→ Task prompt: Every record that follows should be output exactly as it is given.

=== Begin Enclosure ===

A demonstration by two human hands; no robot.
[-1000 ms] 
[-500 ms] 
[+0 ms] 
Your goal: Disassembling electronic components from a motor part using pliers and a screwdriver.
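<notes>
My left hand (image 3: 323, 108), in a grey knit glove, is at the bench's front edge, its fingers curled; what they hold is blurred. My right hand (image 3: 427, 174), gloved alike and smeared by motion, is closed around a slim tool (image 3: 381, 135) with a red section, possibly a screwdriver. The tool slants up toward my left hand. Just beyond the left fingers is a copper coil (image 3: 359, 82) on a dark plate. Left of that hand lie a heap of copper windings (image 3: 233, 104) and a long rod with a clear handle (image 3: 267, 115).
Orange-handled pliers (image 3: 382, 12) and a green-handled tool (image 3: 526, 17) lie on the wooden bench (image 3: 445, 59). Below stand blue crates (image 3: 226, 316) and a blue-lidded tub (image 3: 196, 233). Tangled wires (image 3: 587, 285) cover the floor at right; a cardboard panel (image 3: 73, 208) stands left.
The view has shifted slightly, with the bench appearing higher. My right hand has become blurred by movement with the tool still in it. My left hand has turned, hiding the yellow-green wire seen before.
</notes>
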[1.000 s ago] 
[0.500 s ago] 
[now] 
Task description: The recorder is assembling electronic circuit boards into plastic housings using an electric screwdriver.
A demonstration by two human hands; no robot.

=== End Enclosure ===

→ Answer for the task:
A demonstration by two human hands; no robot.
[-1000 ms] 
[-500 ms] 
[+0 ms] 
Your goal: Disassembling electronic components from a motor part using pliers and a screwdriver.
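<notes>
My left hand (image 3: 323, 108), in a grey knit glove, is at the bench's front edge, its fingers curled; what they hold is blurred. My right hand (image 3: 427, 174), gloved alike and smeared by motion, is closed around a slim tool (image 3: 381, 135) with a red section, possibly a screwdriver. The tool slants up toward my left hand. Just beyond the left fingers is a copper coil (image 3: 359, 82) on a dark plate. Left of that hand lie a heap of copper windings (image 3: 233, 104) and a long rod with a clear handle (image 3: 267, 115).
Orange-handled pliers (image 3: 382, 12) and a green-handled tool (image 3: 526, 17) lie on the wooden bench (image 3: 445, 59). Below stand blue crates (image 3: 226, 316) and a blue-lidded tub (image 3: 196, 233). Tangled wires (image 3: 587, 285) cover the floor at right; a cardboard panel (image 3: 73, 208) stands left.
The view has shifted slightly, with the bench appearing higher. My right hand has become blurred by movement with the tool still in it. My left hand has turned, hiding the yellow-green wire seen before.
</notes>
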[1.000 s ago] 
[0.500 s ago] 
[now] 
Task description: The recorder is assembling electronic circuit boards into plastic housings using an electric screwdriver.
A demonstration by two human hands; no robot.

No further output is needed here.